A developer with more experience than me in the specific frameworks and database I was working in could have asked critical counter-questions if I had asked for help, which is a vital difference. Your colleagues, however, usually don't appreciate it if you call them on a Friday night at 23:11 and ask questions about calculating percentages. If you work with GPT-4, you should treat it like a smarter RubberDuck (a programming term for explaining your problem to a rubber duck as a means to understand and solve it). You have to provide the critical thinking yourself, then it magically spits out analyses and functioning code. Unless you're unlucky.
Regardless, it feels like the language barriers between different types of programming languages and frameworks have been significantly lowered.
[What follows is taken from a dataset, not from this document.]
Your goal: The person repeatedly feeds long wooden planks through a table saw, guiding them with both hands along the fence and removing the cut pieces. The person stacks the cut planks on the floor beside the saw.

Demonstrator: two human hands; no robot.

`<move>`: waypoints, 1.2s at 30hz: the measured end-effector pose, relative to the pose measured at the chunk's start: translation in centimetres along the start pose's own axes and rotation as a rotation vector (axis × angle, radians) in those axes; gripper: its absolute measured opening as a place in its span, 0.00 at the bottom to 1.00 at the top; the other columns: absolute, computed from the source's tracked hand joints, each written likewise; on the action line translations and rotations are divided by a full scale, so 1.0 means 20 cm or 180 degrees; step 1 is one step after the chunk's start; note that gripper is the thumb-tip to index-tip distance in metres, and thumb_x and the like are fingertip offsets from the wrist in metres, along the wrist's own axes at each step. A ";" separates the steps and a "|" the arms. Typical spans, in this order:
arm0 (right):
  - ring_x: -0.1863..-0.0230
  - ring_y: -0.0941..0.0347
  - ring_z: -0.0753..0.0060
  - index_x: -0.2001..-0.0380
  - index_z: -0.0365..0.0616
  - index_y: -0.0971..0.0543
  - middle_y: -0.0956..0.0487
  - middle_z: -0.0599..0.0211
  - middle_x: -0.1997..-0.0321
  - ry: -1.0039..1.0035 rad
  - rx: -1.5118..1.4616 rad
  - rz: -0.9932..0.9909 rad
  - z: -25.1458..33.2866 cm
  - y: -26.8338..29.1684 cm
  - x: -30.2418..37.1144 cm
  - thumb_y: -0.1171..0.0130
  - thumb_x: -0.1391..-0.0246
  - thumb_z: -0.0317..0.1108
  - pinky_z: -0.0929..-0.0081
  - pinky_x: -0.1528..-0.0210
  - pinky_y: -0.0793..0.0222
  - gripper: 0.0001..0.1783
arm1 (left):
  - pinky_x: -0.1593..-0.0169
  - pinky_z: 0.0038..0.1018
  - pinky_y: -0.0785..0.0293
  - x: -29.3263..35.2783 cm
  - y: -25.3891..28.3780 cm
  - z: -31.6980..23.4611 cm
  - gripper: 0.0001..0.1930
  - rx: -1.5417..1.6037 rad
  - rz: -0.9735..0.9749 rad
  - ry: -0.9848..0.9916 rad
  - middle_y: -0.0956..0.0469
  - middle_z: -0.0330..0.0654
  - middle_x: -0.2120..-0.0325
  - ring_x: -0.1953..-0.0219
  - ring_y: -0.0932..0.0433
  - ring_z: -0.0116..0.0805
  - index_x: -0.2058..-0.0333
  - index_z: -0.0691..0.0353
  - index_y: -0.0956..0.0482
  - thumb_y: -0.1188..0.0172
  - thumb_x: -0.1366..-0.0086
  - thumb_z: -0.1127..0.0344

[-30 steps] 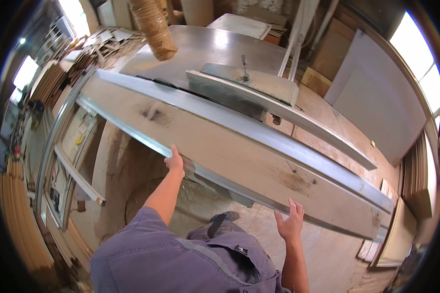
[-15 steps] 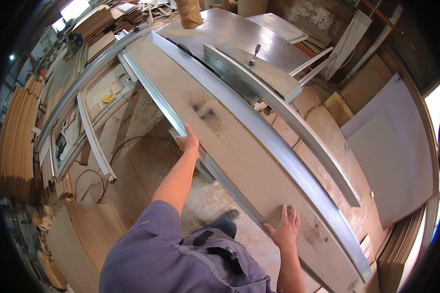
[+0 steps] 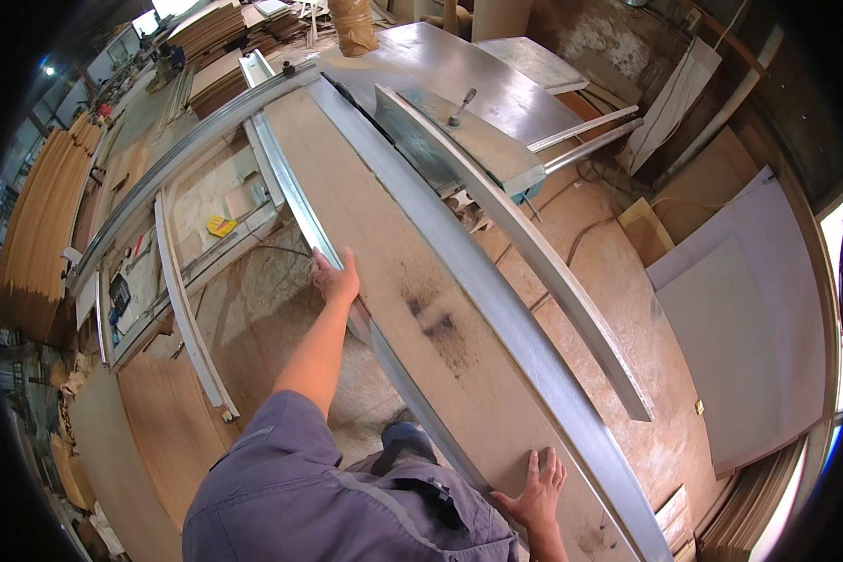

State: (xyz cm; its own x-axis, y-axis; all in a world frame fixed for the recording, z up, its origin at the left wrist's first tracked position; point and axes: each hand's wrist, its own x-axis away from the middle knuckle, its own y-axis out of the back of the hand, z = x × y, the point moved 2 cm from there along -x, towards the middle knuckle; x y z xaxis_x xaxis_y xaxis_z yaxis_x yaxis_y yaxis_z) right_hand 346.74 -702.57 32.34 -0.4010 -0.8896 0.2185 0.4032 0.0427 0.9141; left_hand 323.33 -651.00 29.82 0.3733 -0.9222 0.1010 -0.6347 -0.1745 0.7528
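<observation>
Lying long, pale, dark-smudged, the board [image 3: 421, 309] bears left hand [image 3: 335, 278] gripping its edge, right hand [image 3: 537, 487] flat.

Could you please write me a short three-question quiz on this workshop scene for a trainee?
1. True or false: the left hand rests at the left edge of the long wooden board.
2. Which hand lies flat on the board's near end? A) the right hand B) the left hand C) neither
3. Fill in: the long rail running along the board's right side, the metal fence, is ____ in colour.

Key: 1 true; 2 A; 3 grey.
</observation>
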 end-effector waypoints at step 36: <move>0.51 0.32 0.45 0.45 0.39 0.28 0.28 0.49 0.53 -0.0785 -0.0647 -0.0710 -1.83 -0.10 0.73 0.38 0.50 0.35 0.53 0.48 0.35 0.28 | 0.29 0.50 0.61 2.03 -0.62 0.12 0.37 -0.0673 -0.0023 -0.1778 0.49 0.53 0.36 0.31 0.52 0.53 0.39 0.85 0.46 0.46 0.35 0.58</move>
State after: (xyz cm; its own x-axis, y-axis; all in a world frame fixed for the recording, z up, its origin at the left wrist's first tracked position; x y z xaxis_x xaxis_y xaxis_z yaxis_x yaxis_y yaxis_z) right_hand 370.10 -732.29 21.25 -0.6729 -0.7299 0.1201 0.4287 -0.2525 0.8674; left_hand 344.70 -687.23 23.08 -0.0717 -0.9731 -0.2187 -0.4635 -0.1617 0.8712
In the future, perhaps people won't identify themselves as "Java developers." I think the roles will gradually merge. Instead of programming in a programming language, maybe you'll write instructions in plain English or Swedish? Instead of AI, we want to talk about human + machine, IA, or intelligence augmentation. Developers' skills in broad terms such as technical understanding, logic, and architecture will likely be emphasized more than in narrow terms. Maybe most will even become "technology architects"?
Automating repetitive and "boring" tasks is something I think most people don't mind, and my little experiment proves that it's possible. Autonomous robots that handle outdated code automatically, conduct "peer reviews," provide feedback on code, refactor and improve code, and more, will probably explode soon. And for us developers, it will feel completely normal, just like having a robot vacuum cleaner at home. Sure, simpler versions of these have existed before, but if I can create an autonomous programming robot in a few hours, there's definitely someone out there who can do much more advanced things with the new tools.
One thing is certain; AI models will never be worse than they are right now.